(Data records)
--------
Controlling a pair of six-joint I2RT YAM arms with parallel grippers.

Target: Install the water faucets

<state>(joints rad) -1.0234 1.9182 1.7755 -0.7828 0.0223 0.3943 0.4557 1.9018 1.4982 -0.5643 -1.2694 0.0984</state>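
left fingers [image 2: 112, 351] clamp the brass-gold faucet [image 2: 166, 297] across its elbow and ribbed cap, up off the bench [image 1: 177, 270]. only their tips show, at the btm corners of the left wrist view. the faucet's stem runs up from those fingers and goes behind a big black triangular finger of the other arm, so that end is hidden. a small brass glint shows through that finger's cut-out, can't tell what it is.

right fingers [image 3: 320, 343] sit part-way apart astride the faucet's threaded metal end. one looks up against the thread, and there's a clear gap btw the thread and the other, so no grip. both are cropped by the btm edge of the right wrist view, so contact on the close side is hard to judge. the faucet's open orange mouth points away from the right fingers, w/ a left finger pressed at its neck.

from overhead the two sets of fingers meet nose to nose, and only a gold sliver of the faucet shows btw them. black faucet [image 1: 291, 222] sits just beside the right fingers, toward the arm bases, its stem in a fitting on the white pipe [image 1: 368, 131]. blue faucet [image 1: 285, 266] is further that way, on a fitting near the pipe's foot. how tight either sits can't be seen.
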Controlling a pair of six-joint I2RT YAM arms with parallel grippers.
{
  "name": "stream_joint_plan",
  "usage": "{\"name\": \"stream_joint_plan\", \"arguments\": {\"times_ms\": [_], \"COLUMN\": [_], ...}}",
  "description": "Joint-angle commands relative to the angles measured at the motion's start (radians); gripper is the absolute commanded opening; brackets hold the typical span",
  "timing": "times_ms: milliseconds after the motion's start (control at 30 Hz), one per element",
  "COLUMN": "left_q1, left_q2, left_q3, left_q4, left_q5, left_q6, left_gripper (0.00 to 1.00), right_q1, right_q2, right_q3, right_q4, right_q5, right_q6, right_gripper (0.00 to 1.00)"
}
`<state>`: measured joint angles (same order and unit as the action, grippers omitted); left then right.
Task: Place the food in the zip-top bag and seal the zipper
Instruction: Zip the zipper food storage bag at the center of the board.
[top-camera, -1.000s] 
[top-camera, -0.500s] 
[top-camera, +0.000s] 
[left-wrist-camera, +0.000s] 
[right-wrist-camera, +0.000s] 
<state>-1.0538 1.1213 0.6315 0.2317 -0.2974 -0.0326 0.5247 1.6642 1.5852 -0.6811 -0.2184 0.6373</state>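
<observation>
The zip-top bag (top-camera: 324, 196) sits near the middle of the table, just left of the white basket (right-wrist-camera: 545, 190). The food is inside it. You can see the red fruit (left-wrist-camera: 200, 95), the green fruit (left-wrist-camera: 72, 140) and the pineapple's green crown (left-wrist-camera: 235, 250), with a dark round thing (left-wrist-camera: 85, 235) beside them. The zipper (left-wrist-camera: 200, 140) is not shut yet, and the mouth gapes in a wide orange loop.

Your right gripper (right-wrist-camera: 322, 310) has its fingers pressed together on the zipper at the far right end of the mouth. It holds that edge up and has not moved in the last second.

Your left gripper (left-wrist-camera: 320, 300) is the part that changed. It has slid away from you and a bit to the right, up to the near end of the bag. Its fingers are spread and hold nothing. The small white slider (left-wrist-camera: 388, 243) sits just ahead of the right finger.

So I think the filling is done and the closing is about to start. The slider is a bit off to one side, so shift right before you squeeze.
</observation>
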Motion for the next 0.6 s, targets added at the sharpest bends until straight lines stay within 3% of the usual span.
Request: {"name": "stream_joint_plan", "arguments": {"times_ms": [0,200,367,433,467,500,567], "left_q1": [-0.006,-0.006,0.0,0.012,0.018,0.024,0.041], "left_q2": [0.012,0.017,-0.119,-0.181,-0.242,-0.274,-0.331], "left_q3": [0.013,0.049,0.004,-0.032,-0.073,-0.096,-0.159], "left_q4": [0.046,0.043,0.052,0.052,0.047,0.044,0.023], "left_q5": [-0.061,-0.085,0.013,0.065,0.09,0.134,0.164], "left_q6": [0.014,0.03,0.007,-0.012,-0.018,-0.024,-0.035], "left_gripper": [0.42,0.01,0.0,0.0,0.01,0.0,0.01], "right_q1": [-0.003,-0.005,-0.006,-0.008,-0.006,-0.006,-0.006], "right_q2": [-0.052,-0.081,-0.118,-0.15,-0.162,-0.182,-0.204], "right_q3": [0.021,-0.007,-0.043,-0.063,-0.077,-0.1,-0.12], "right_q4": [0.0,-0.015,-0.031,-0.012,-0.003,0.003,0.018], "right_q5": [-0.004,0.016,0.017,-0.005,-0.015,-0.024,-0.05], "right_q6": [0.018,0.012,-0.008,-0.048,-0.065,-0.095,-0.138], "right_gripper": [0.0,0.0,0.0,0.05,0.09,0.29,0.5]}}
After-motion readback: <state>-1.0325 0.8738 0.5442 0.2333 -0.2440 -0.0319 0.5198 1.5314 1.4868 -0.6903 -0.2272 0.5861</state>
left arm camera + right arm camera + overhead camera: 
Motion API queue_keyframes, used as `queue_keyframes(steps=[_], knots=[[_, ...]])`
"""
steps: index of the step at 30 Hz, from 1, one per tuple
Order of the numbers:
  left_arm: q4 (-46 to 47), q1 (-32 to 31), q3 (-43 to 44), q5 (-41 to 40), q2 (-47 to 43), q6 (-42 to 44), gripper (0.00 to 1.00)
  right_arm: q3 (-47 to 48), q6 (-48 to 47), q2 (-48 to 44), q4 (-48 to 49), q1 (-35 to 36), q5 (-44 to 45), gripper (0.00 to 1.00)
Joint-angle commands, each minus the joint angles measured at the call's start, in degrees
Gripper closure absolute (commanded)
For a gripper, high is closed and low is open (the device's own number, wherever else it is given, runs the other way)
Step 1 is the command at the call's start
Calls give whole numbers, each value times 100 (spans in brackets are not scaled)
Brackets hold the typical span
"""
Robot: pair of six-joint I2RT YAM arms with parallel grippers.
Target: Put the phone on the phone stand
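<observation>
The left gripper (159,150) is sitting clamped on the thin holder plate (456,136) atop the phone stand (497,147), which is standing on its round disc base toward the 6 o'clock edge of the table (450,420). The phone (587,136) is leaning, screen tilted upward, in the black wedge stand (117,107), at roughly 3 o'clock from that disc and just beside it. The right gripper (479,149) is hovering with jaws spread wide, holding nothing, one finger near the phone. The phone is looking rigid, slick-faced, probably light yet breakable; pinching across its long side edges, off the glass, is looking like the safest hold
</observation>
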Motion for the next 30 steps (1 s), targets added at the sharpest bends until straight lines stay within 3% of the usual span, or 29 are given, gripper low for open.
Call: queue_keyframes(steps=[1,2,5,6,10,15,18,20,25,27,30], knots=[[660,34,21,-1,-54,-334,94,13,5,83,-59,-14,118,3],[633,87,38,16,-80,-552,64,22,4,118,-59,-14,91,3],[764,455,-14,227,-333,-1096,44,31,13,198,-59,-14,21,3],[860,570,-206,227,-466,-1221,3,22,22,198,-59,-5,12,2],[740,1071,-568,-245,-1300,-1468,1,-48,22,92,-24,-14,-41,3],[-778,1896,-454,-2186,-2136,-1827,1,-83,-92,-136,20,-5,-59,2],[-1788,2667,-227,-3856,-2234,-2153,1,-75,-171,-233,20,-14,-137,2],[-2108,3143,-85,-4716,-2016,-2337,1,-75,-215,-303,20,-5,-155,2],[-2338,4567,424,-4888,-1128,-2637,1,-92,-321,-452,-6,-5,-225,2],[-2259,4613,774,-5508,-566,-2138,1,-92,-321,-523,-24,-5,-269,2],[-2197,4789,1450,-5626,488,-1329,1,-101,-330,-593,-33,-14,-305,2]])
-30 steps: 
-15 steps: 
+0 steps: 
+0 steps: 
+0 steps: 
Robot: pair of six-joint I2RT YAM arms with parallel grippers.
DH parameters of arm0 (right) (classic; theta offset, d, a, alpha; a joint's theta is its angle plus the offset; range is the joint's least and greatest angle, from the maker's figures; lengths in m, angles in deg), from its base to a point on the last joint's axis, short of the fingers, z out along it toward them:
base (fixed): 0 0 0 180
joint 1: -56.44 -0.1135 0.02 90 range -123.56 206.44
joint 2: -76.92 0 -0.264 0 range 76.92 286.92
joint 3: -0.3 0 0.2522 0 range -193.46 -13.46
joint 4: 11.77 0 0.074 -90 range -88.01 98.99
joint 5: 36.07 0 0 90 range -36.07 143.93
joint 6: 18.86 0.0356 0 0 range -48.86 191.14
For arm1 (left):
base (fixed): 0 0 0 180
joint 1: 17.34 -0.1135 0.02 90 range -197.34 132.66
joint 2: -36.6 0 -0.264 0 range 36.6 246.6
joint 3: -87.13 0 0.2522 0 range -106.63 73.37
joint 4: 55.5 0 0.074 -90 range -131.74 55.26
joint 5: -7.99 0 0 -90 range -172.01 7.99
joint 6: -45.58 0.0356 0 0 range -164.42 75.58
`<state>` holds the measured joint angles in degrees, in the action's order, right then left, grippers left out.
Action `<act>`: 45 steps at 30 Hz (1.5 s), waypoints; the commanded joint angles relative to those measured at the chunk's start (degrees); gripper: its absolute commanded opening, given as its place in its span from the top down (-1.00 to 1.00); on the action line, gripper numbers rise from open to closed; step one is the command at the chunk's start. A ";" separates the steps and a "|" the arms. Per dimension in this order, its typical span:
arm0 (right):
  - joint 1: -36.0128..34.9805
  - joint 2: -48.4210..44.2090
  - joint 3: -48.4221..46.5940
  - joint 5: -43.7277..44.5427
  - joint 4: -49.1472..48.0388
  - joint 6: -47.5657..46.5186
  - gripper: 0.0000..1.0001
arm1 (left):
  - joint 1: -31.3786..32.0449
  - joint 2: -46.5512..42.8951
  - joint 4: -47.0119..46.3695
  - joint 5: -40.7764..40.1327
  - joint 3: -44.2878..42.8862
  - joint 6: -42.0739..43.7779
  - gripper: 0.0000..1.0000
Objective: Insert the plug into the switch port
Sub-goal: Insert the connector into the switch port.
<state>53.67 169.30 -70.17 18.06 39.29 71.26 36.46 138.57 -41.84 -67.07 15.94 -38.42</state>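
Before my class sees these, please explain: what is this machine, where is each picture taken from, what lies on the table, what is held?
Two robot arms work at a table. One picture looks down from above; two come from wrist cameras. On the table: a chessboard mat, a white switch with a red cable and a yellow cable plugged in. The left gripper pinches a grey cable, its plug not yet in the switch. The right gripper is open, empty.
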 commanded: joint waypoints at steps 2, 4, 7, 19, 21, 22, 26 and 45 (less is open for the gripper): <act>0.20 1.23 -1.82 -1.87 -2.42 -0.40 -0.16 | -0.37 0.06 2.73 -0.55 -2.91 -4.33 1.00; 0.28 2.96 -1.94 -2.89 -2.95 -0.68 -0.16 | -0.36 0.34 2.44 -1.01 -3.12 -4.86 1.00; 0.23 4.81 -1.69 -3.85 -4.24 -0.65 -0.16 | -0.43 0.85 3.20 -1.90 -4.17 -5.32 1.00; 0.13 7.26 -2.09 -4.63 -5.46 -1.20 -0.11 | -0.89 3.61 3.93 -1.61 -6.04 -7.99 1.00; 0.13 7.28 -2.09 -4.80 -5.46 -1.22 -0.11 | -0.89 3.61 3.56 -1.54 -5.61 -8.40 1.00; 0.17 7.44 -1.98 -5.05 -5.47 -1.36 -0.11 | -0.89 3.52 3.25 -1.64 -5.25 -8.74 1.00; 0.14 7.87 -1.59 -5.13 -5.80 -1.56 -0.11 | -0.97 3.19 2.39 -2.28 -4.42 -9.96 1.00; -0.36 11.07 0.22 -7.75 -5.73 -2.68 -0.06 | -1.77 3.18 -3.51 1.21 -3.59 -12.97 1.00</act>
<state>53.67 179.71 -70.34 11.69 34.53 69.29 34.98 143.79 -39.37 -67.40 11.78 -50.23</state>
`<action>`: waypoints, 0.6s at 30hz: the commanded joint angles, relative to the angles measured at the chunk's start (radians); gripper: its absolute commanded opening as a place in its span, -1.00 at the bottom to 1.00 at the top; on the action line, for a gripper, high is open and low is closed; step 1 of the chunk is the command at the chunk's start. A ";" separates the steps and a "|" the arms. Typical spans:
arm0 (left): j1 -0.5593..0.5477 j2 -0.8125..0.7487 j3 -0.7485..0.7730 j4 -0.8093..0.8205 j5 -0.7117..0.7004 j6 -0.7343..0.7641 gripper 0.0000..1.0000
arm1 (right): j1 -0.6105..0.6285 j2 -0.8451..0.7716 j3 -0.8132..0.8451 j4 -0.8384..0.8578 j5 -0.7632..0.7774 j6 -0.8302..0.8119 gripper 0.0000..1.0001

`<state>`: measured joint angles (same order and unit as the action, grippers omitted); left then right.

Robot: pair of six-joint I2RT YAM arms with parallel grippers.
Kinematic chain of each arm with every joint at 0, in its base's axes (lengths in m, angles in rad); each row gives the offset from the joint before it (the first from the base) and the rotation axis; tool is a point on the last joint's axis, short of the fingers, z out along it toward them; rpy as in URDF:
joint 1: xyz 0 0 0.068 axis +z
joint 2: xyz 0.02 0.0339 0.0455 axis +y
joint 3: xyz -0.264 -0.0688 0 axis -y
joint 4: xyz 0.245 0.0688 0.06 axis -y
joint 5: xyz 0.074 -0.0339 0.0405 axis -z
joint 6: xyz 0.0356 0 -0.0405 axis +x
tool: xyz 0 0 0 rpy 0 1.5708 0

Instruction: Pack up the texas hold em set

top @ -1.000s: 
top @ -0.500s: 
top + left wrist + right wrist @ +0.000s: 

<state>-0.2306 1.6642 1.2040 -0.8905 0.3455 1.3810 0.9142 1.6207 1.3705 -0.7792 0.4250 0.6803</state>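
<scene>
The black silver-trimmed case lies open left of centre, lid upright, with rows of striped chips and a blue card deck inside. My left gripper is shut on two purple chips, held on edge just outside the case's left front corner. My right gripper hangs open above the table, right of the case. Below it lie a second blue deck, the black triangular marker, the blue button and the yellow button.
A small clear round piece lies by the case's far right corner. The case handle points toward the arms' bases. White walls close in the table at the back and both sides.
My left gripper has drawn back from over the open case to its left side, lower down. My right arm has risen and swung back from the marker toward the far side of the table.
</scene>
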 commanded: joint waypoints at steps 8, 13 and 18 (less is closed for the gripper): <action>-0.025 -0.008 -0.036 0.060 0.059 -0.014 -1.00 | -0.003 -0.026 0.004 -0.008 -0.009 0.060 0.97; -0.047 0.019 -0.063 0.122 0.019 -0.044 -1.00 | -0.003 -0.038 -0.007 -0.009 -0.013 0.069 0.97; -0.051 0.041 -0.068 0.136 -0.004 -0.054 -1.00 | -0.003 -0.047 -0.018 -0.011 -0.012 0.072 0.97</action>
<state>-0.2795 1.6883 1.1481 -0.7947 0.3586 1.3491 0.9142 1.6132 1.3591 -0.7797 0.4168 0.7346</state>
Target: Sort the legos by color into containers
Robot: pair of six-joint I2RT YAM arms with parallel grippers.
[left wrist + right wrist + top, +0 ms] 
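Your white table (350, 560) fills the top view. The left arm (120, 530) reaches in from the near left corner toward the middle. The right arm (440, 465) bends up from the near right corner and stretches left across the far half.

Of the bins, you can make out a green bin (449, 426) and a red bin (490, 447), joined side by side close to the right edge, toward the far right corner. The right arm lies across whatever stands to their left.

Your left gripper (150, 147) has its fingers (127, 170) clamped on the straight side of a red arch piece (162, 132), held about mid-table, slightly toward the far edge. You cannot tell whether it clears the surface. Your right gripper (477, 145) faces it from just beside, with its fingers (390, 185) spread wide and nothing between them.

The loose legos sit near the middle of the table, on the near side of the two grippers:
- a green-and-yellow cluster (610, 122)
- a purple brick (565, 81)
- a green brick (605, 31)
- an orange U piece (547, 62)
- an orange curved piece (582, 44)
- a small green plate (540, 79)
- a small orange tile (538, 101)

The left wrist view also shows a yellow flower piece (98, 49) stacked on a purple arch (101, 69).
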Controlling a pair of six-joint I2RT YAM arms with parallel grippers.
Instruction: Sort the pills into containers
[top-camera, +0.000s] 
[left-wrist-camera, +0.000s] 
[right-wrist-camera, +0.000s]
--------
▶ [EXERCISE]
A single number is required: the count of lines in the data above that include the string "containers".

▶ [SOLUTION]
2